## RECORDED DATA:
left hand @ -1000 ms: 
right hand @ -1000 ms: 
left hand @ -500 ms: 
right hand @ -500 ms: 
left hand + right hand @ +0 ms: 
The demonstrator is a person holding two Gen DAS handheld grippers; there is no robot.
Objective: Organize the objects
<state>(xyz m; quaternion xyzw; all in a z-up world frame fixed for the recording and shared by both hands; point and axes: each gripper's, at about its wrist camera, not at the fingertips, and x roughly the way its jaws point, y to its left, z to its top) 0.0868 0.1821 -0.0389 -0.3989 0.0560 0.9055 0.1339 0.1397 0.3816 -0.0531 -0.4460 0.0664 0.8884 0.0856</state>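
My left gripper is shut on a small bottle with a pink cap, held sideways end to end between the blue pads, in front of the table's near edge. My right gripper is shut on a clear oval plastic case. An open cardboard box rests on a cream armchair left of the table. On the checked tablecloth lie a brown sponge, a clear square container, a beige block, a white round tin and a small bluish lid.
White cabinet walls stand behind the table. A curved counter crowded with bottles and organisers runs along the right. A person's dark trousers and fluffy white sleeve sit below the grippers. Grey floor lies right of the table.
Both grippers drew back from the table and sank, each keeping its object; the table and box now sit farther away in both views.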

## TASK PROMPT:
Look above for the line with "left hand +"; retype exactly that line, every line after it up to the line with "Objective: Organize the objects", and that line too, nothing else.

## WORKED SOLUTION:
left hand + right hand @ +0 ms: 
The demonstrator is a person holding two Gen DAS handheld grippers; there is no robot.
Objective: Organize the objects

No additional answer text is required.